We think you need these skills to ace FSP CRA I or CRA II
Some tips for your application 🫡
Tailor Your CV:Make sure your CV reflects the specific skills and experiences that match the CRA I or II roles. Highlight your monitoring experience and any relevant qualifications to show us you’re the right fit!
Craft a Compelling Cover Letter:Use your cover letter to tell us why you’re passionate about clinical research and how your background aligns with our focus on quality over volume. This is your chance to stand out, so make it personal!
Showcase Your Site Management Skills:In your application, emphasise your ability to manage sites autonomously and resolve complex queries. We want to see how you can drive engagement and maintain strong relationships with investigative sites.
Apply Through Our Website:We encourage you to apply directly through our website for a smoother process. It’s the best way for us to receive your application and keep everything organised!
How to prepare for a job interview at CCS-Global
✨Know Your Stuff
Make sure you brush up on ICH-GCP guidelines and UK clinical trial regulations. Being able to discuss these confidently will show that you’re serious about the role and understand the industry standards.
✨Showcase Your Experience
Prepare specific examples from your past monitoring experiences, especially any challenges you faced and how you resolved them. This will help demonstrate your problem-solving skills and site management abilities.

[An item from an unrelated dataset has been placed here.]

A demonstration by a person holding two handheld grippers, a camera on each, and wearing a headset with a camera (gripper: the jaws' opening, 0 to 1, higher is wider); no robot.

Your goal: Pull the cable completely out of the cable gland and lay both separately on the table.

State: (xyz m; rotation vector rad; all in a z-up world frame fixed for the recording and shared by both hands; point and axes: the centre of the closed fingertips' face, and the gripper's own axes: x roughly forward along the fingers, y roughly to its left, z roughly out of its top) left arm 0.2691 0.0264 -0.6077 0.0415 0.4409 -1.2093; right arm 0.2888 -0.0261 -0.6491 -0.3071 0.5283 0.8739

✨Understand the Company Culture
Research the Functional Service Provider’s approach to site management. Since they prioritise quality over volume, be ready to discuss how you can contribute to building strong site relationships and ensuring data integrity.
✨Ask Thoughtful Questions
Prepare questions that reflect your interest in the role and the company’s unique model. Inquire about their training programmes or how they support career development for CRAs. This shows you’re not just looking for a job, but a place to grow.